Ehlers-Danlos syndrome (EDS) is a group of medical conditions that affect connective tissues in the body. Connective tissues consist of proteins that support the skin, cartilage, bones, joints, blood vessel walls and other organs. Healthy connective tissues provide strength and elasticity to underlying body structures; EDS weakens these tissues. EDS manifests as weak or insufficient collagen in the body’s tissues, which prevents connective tissues from adequately supporting body structures.
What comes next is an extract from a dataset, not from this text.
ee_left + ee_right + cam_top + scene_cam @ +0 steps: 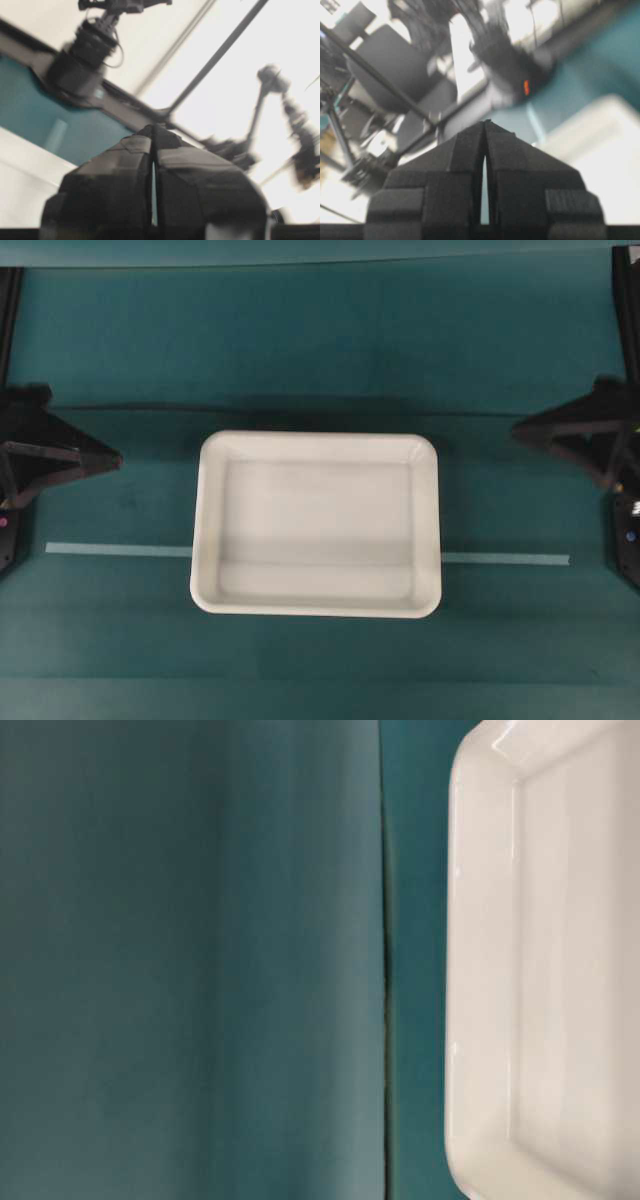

Ehlers-Danlos syndrome is classified into 13 types based on the specific symptoms and the affected part(s) of the body. Ehlers-Danlos hypermobility (hypermobile EDS) is the most common type, affecting an estimated 1 in 5,000 to 20,000 people. A cure for EDS does not yet exist, but symptoms can usually be managed.
What are the symptoms?
Symptoms vary depending on the type of EDS. Severity of symptoms also vary from person to person. The most common symptoms of EDS include, but are not limited to, the following:
- Loose or overly flexible joints
- Unstable joints
- Joint pain
- Fragile blood vessels
- Abnormal scar formation and wound healing
- Soft, thin or stretchy skin
- Excessive bruising
Other symptoms include fatigue and gastrointestinal or cardiovascular issues.
Who is at risk?
EDS has a genetic component, so individuals with a family history of EDS are most at risk for developing the condition. If a parent has one of the most common varieties of EDS, there is a 50% chance of passing the gene on to their children. EDS can affect both children and adults.